Thursday

Yellowstone National Park is capturing wandering bisons for possible slaughter as part of a population reduction programme, officials have said.

From Sunday any of the mammals found migrating outside the park will be held in pens for possible slaughter, and by midday on Monday six bison had been captured.

The animals were taken as they entered the Gardiner Basin along the Yellowstone-Montana border, park spokeswoman Linda Veress said.

State and federal officials carry out the reduction annually and wish to reduce the population by up to 900 animals this winter. Yellowstone Park currently contains around 4,900 bison. If the population expands the animals tend to take part in winter migration in search of food.

The reduction will also involve hunting, slaughter and placing animals into quarantine for relocation.

According to Yellowstone, due to high rates of survival and reproduction, the bison population is currently increasing by 10 to 17% per year.

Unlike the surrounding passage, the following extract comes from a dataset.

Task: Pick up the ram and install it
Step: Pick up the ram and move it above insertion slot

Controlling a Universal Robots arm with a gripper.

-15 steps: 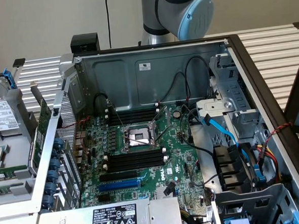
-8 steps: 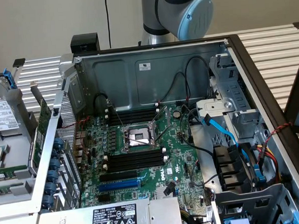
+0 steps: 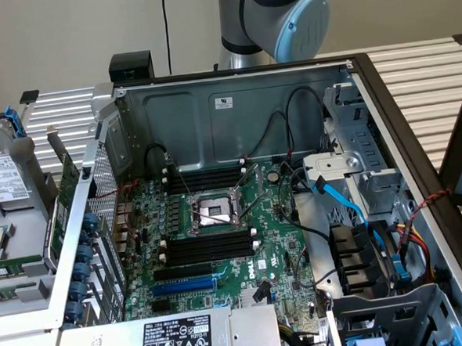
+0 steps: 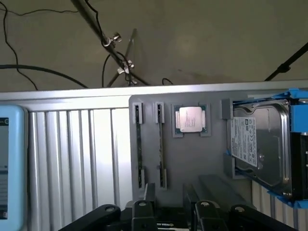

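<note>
**Ram (image 4: 159, 144) parked on edge in its holder, claw (image 4: 169, 195) spread and empty**

Exterior view. The open case (image 3: 181, 121) lies on the slatted counter (image 3: 429, 74) with the motherboard (image 3: 228, 259) facing up. Banks of black memory slots (image 3: 208, 245) flank the processor socket (image 3: 215, 211) and look unfilled. This view gives the destination and its hazards. Loose black cables (image 3: 305, 227) trail close to the slot ends and could snag a stick coming in. The bare socket sits just beside the slots and would likely suffer from a misaimed descent. The blue expansion slot (image 3: 183, 286) is near enough to be mistaken for the target.

Wrist view. This one gives the pick-up. The ram stands on edge in the grey holder plate (image 4: 192, 159), between a neighbouring stick (image 4: 138, 144) and a processor chip (image 4: 191, 119). A hard drive (image 4: 260, 144) fills the plate's far side. The neighbouring stick sits by the plate edge that meets the bare counter. The claw's fingers (image 4: 144, 211) stand apart with nothing between them, close to the sticks' near ends. With the sticks so near each other, a slightly offset closure might clip both or knock one askew. A thin board gripped off-centre may well tilt.
</note>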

Their website states: “We understand that many people are uncomfortable with the practice of capture and slaughter. We are too, but there are few options at this time.”

CBS Sunday Morning contributing videographer Judy Lehmberg reported: “Yellowstone managers have tried to deal with the large bison population for years, while at the same time attempting to appease both those who don't want any bison killed, and the hunters, ranchers and some locals who want the population controlled.”

Last August, Yellowstone announced that 55 male bison were transported to Fort Peck Indian Reservation in central Montana, where a fenced area has been designated for them.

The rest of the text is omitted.